-------- THE DATA
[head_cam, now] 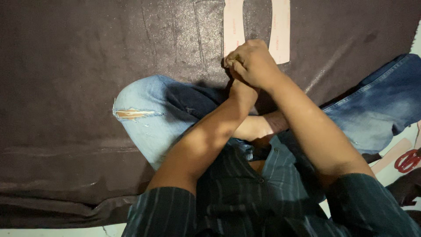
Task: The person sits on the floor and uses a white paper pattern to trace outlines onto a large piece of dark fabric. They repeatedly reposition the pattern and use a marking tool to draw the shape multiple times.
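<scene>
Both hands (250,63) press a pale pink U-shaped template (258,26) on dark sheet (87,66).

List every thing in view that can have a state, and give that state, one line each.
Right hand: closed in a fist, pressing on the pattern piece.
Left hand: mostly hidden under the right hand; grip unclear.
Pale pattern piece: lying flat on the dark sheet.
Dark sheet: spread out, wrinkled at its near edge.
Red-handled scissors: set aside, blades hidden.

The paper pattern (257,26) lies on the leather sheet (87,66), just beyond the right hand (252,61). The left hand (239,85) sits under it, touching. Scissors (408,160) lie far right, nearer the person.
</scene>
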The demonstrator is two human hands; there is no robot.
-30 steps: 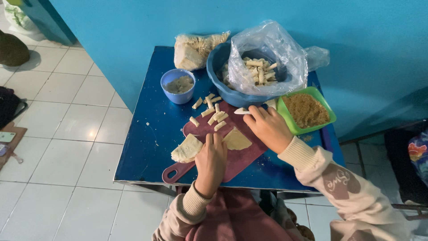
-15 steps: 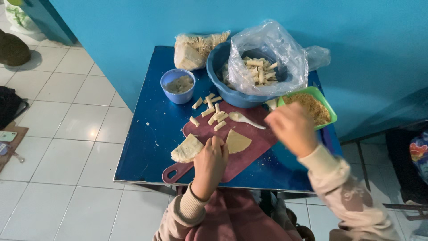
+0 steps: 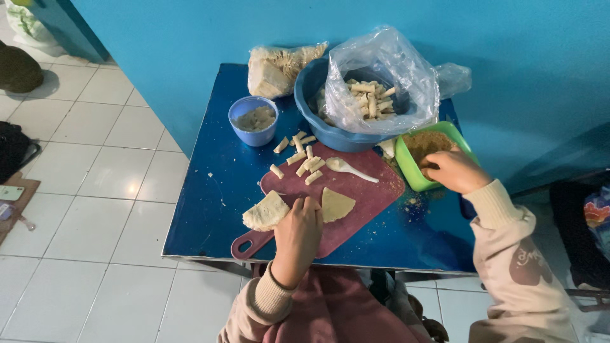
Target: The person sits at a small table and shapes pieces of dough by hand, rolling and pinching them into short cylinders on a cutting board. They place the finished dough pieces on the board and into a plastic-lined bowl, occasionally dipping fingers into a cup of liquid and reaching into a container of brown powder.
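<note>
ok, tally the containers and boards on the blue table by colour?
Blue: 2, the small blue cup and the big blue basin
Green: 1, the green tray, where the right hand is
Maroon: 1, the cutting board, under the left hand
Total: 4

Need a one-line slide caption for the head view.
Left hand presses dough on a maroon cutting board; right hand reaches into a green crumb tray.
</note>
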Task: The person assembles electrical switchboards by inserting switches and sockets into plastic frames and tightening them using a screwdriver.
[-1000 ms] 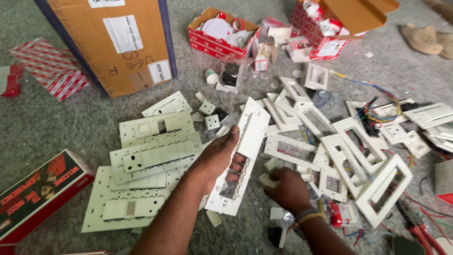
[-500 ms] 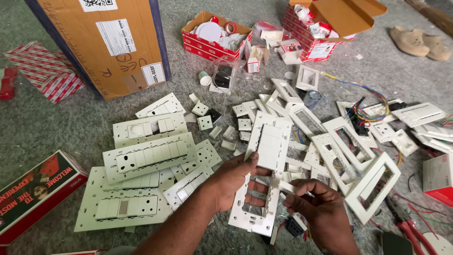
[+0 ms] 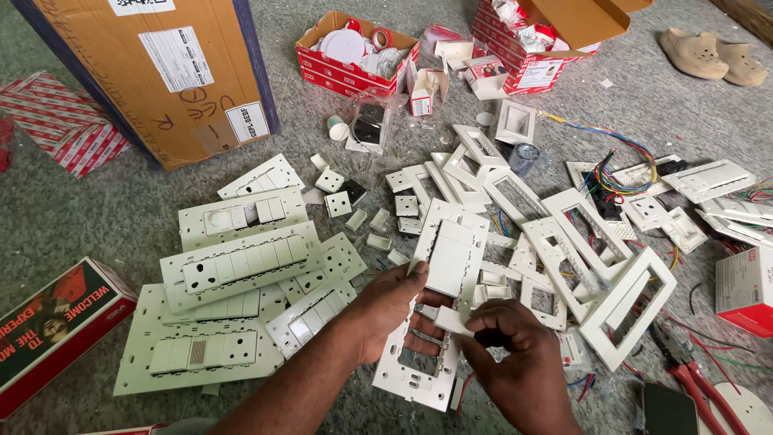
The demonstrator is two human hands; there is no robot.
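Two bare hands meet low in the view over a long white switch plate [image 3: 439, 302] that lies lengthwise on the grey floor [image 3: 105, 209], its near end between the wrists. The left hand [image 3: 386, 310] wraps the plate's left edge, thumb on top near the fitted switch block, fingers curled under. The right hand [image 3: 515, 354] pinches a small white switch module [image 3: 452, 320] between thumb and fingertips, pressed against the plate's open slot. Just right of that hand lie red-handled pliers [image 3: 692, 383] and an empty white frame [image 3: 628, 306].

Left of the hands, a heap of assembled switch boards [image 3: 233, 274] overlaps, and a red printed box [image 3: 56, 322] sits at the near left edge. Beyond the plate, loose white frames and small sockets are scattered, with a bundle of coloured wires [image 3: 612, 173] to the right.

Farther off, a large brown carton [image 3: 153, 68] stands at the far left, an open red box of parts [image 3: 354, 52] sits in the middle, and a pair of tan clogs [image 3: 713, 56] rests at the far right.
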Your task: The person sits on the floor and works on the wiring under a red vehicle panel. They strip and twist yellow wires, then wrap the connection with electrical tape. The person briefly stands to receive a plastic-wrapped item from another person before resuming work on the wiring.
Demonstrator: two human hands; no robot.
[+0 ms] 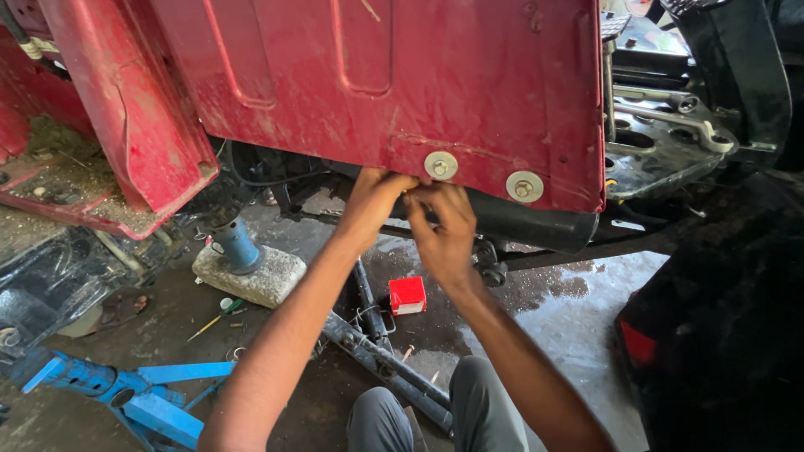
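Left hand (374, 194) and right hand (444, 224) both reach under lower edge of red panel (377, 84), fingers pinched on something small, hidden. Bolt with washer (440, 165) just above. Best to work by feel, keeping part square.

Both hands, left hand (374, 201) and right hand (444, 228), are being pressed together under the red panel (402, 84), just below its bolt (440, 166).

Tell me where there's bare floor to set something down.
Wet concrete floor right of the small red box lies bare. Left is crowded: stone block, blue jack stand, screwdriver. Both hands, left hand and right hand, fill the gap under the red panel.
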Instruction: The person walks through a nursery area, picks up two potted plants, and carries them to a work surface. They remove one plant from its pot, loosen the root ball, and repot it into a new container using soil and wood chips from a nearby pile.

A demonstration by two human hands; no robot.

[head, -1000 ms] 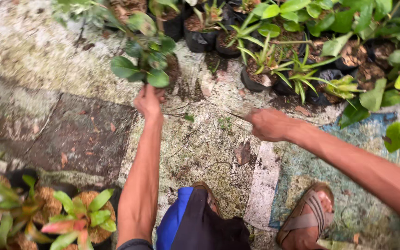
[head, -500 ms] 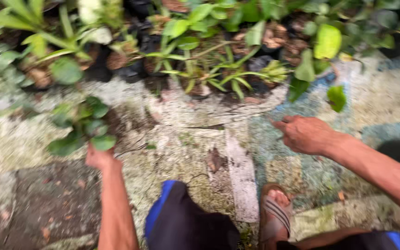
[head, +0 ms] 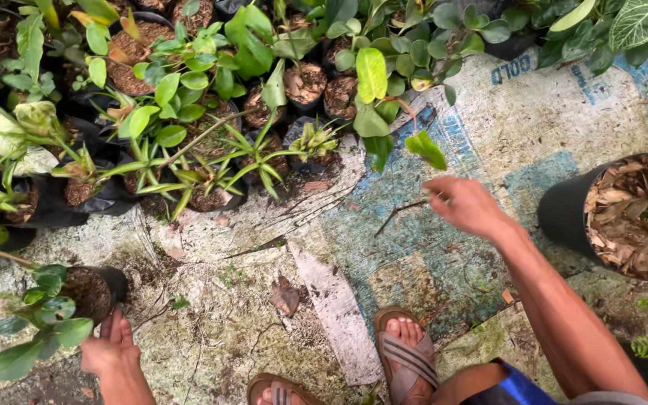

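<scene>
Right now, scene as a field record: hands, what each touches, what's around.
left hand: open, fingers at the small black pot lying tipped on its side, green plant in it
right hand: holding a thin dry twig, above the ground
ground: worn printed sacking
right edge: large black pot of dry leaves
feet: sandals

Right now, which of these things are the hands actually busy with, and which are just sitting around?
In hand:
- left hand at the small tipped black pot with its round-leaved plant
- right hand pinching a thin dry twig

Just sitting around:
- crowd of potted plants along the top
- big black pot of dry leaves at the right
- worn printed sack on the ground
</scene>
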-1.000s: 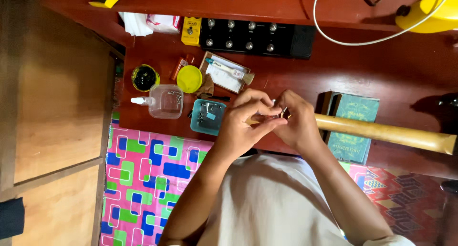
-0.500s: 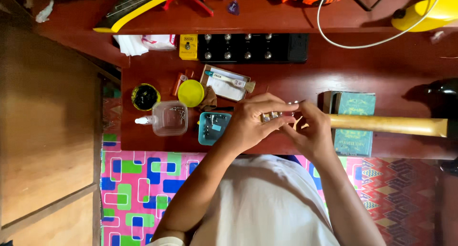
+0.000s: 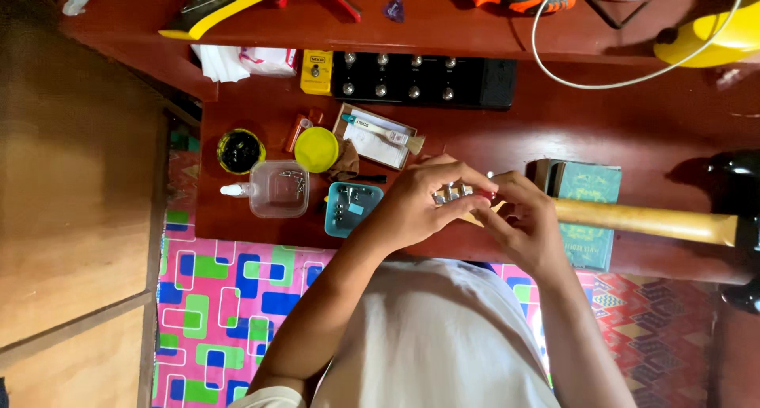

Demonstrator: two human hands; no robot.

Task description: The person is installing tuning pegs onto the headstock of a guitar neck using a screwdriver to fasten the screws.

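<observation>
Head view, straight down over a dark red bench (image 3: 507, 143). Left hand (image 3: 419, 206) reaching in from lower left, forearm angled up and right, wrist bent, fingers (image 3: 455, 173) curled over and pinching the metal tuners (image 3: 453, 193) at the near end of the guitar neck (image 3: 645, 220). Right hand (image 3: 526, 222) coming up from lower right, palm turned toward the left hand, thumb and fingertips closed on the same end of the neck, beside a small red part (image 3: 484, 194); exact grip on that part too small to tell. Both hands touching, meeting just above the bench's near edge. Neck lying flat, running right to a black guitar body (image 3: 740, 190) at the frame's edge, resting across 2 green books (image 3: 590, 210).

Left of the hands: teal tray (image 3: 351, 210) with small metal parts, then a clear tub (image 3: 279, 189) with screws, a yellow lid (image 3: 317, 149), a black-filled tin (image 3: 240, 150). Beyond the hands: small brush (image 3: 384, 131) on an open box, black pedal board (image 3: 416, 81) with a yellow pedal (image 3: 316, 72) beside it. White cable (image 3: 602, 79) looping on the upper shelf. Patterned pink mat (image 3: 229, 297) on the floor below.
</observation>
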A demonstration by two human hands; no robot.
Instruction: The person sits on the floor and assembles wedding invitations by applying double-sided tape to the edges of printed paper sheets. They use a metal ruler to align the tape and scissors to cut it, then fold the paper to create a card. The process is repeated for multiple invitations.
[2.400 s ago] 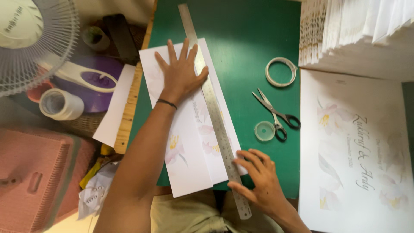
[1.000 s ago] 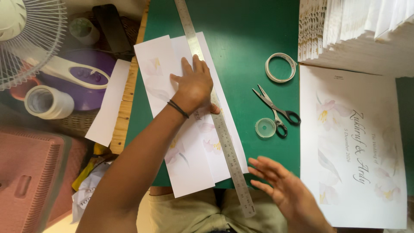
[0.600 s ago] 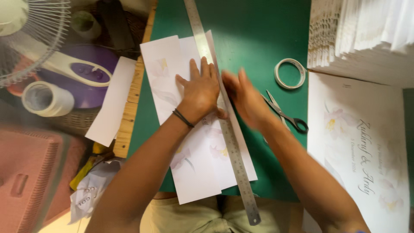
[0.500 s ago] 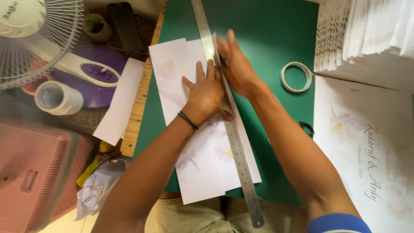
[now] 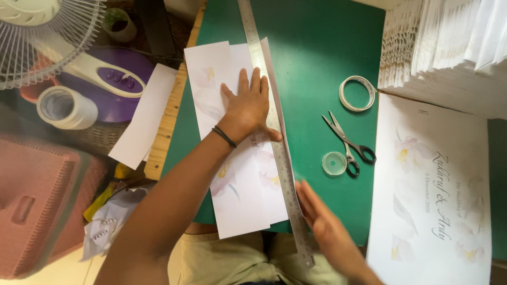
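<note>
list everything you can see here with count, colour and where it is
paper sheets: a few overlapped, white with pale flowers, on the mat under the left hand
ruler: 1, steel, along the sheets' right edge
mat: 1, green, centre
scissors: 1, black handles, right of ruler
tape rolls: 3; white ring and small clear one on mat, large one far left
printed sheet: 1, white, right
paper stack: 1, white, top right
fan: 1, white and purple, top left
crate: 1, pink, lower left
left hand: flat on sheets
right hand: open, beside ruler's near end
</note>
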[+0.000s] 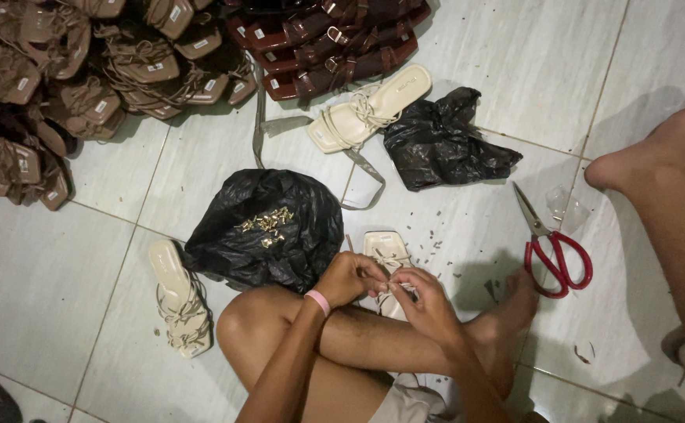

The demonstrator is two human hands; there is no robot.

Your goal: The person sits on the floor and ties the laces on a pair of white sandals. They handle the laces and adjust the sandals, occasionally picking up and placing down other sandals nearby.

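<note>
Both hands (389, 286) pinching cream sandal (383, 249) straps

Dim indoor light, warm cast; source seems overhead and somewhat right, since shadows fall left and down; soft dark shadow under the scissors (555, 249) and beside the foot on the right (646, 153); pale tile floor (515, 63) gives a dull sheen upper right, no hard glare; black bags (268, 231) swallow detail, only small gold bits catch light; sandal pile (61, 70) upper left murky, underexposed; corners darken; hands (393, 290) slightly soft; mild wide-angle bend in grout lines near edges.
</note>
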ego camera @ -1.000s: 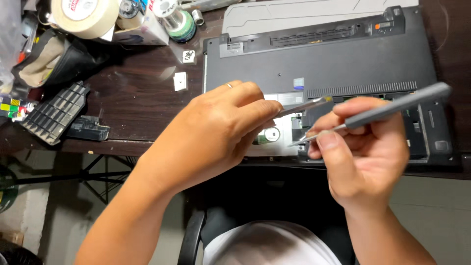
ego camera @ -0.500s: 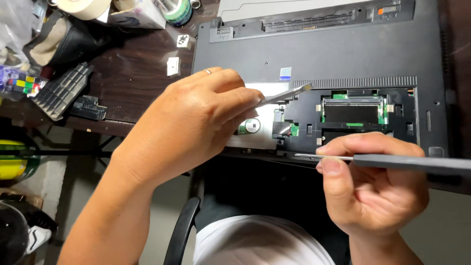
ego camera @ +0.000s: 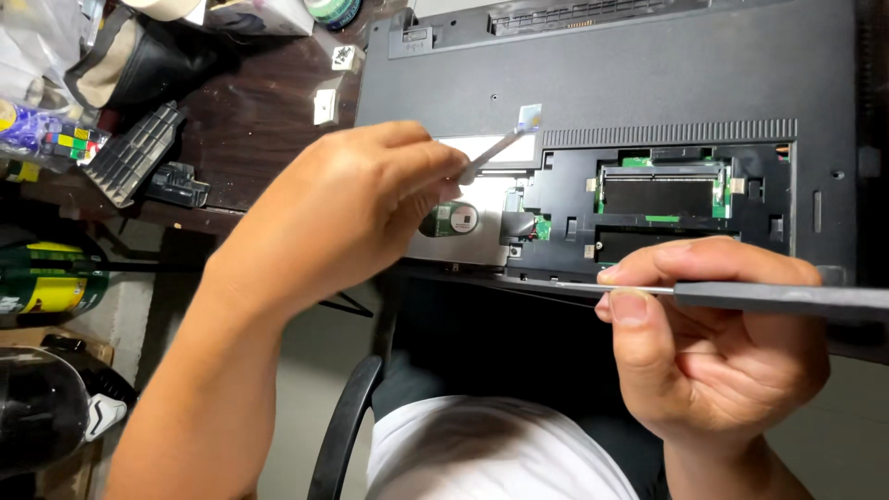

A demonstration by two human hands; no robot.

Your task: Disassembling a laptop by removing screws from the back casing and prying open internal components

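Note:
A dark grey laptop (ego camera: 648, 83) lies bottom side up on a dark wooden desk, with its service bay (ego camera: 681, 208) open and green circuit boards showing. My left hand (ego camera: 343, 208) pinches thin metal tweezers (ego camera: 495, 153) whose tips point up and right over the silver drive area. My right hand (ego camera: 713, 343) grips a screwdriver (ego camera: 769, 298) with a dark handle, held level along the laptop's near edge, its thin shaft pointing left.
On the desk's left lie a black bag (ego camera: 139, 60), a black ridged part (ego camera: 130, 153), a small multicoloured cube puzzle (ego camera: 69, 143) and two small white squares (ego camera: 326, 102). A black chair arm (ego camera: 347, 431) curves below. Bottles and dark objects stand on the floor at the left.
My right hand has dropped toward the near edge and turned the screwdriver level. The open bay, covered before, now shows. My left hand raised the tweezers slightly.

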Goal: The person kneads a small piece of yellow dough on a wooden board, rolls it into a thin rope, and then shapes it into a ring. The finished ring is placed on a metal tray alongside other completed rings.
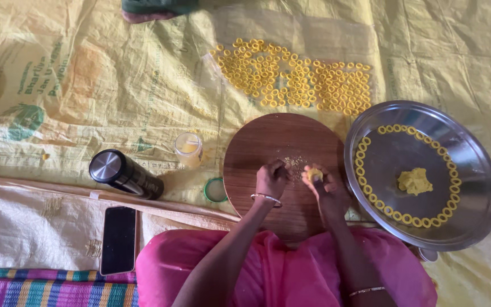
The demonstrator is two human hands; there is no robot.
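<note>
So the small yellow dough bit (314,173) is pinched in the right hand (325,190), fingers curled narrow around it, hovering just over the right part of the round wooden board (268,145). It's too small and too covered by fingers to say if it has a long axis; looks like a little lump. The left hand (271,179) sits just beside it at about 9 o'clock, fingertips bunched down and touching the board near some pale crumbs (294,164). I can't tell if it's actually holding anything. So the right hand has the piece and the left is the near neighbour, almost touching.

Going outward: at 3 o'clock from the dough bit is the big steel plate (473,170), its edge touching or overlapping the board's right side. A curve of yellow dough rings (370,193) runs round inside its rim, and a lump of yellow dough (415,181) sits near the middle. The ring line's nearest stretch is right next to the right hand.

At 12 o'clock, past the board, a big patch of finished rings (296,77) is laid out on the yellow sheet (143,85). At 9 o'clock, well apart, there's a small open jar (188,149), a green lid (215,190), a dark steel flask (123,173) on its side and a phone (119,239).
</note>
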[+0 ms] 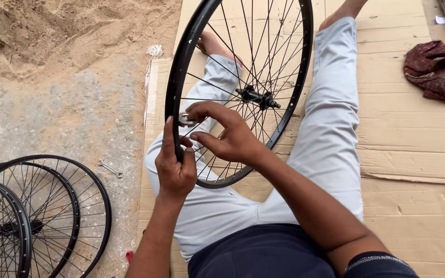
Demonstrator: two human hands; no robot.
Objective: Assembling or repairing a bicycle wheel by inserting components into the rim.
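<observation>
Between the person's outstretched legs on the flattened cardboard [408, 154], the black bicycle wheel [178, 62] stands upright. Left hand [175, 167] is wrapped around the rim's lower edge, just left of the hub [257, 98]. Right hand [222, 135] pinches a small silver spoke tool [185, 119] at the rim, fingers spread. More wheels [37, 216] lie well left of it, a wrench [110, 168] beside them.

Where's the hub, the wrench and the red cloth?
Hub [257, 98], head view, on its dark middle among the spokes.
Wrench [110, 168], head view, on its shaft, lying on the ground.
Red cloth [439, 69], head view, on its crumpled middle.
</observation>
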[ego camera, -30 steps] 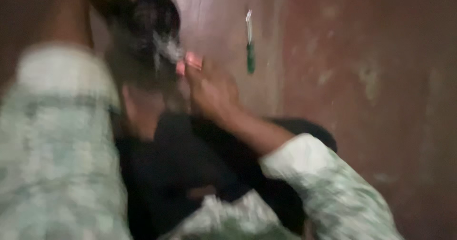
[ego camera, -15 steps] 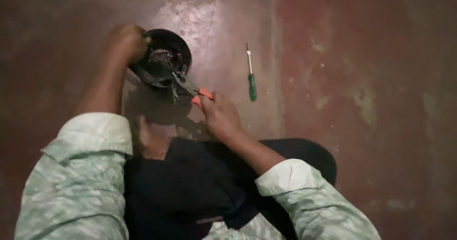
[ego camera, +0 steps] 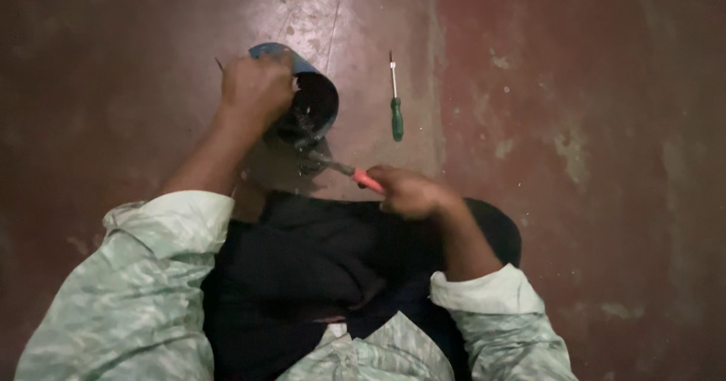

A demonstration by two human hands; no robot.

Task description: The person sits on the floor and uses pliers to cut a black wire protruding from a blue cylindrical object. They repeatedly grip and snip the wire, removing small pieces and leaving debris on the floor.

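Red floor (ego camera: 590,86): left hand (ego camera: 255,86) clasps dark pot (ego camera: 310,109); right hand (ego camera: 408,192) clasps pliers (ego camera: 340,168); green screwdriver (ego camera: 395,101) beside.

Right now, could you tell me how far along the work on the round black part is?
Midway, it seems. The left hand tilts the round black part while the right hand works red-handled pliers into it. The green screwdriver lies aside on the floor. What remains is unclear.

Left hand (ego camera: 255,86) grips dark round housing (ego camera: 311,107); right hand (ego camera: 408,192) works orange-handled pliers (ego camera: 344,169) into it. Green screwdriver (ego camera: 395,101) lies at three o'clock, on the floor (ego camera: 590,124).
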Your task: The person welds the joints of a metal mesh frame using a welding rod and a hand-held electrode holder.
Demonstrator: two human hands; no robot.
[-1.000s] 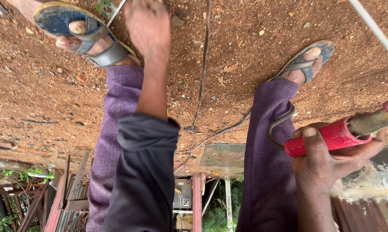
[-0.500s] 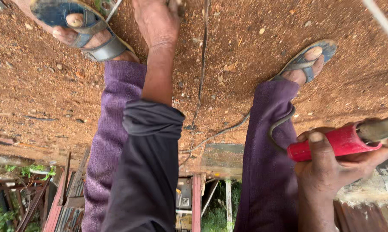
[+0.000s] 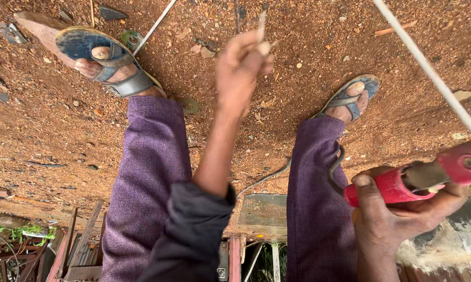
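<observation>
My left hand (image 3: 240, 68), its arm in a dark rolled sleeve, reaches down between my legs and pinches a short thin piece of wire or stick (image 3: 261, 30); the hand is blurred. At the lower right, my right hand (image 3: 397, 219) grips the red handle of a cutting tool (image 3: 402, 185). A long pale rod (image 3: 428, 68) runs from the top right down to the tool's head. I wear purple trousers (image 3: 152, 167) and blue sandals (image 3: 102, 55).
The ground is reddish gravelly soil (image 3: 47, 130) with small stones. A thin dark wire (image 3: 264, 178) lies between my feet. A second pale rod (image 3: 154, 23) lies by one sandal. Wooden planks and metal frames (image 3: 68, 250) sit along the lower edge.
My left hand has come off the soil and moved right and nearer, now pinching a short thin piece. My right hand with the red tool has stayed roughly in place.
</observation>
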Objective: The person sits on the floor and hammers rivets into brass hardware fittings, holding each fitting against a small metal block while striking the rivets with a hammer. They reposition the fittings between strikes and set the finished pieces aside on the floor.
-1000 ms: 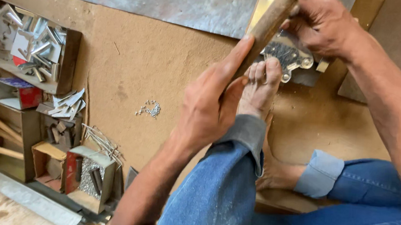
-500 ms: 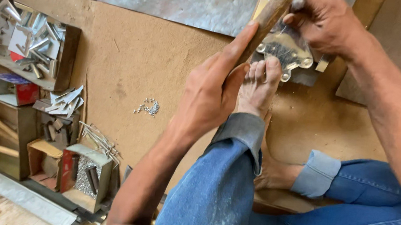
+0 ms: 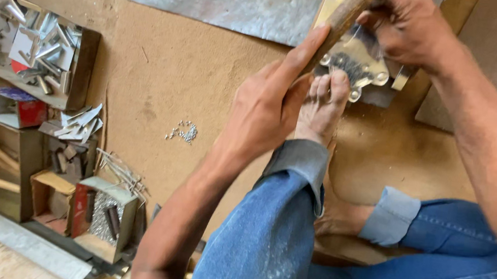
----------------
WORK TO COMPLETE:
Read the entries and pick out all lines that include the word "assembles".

REPLY TO THE TASK:
Task: The person assembles electrical switchboards by inserting switches and sockets into plastic frames and tightening them using a screwdriver.
Instruction: The person sits on the floor and assembles wedding invitations by applying double-sided tape to the edges of printed paper sheets. They use a metal ruler to align the tape and scissors to cut it, then fold the paper to create a card. The process is repeated for multiple invitations.

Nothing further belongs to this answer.